Chip scored 58 points in their first playoff game.  He kept up the flurry of points throughout the tournament, and in Columbus, in the arena where Ohio State played their games, his team won the Division IV state championship.  In the final game, the opposing coach decided that, come hell or high water, he’d limit Chip’s scoring, and he had three of his players dog Chip all over the floor.  Chip smiled and simply passed to open teammates, and they scored at will.  The game was a walkover.  The opposing coach was overheard telling someone, “Well, I showed that son of a bitch.  He didn’t score 50 points on us!”  When Chip heard about that, he just laughed.

I was at the game.  I figured I could miss a class or two without any problem.  I was doing well with my studies, and our team wasn’t playing that week.  My college team would begin their own tournament run a week later.

Before I returned to school, I took an extra day off.  Chip and I needed to talk.  So, I returned home with him, and then we managed to get away from his adoring public and our families.  I sat down alone with him.  Where?  Where else?  In the barn.  That’s where we were both comfortable.  In public, anywhere in town, Chip was too well known, and we’d be interrupted if we tried to talk privately.  I’d spoken to Roger’s dad, and he was happy to let us use the court whenever we wanted.  Said we didn’t even need to ask.  I’d figured that was probably true, but why not be safe instead of sorry?  That was me to a tee.

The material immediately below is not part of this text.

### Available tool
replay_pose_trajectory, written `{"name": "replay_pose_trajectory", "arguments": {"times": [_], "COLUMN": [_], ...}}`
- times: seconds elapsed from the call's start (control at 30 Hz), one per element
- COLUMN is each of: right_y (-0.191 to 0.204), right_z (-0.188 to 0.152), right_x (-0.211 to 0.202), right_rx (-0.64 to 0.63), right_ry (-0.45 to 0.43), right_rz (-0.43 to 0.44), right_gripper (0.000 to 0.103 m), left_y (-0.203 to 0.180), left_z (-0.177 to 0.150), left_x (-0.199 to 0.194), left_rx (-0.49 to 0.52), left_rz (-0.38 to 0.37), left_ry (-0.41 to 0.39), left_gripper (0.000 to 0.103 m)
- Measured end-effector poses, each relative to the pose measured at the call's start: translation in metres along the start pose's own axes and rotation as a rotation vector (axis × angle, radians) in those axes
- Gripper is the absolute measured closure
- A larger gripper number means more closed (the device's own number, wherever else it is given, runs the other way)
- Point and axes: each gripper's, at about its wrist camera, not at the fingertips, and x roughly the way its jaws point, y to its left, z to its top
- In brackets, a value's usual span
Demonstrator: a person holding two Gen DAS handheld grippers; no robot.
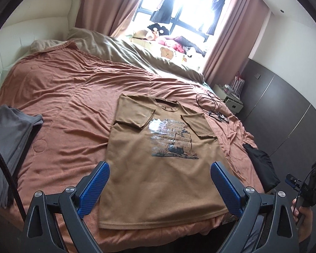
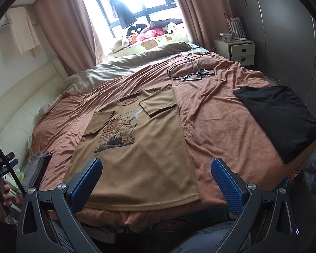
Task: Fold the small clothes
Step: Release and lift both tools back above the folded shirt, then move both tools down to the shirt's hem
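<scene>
Both sleeves of the tan T-shirt are turned in over its printed chest, and it lies flat, face up, on the rust-coloured bedspread with its hem at the near edge of the bed. Left gripper and right gripper each hover with jaws spread wide and empty. A folded black garment lies at three o'clock, grey clothes at nine o'clock.
</scene>
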Motion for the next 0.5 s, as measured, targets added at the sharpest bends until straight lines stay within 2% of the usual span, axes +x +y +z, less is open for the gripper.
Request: {"name": "replay_pose_trajectory", "arguments": {"times": [0.23,0.5], "right_y": [-0.008,-0.023], "right_z": [-0.019,-0.056], "right_x": [-0.028,-0.05], "right_rx": [0.009,-0.009], "right_ry": [-0.012,-0.013], "right_rz": [0.016,0.037], "right_gripper": [0.0,0.0], "left_y": [0.014,0.031], "left_z": [-0.026,-0.07], "left_x": [-0.04,-0.068], "left_rx": [-0.006,-0.022], "left_rz": [0.009,0.007], "left_ry": [-0.018,-0.021], "left_gripper": [0.006,0.006]}}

“I’ve figured out how we can be together, at least for a time,” I told Chip when we were sitting against the wall, just the two of us.  The barn smelled the same, looked the same.  I’d left the lights off, so it was rather dim.  I kind of liked it this way.  It was like this when I first saw Chip.

“We’ll both have to make sacrifices.  It won’t be like you expected your life to be.  It can’t be.  Not if you want us together, like I want us together.  You have to decide which is more important, your basketball career or us.”

“I already told you.”  Chip was using his obstinate voice.  He didn’t use it often.  I thought it cute when he did because it showed a side of him I rarely saw.  But it was part of him, part of why he was so good on the court.  When he made up his mind to do something, everyone else had better get out of the way if they knew what was good for them.  “I need you.  I need there to be an us.  That’s what comes first.”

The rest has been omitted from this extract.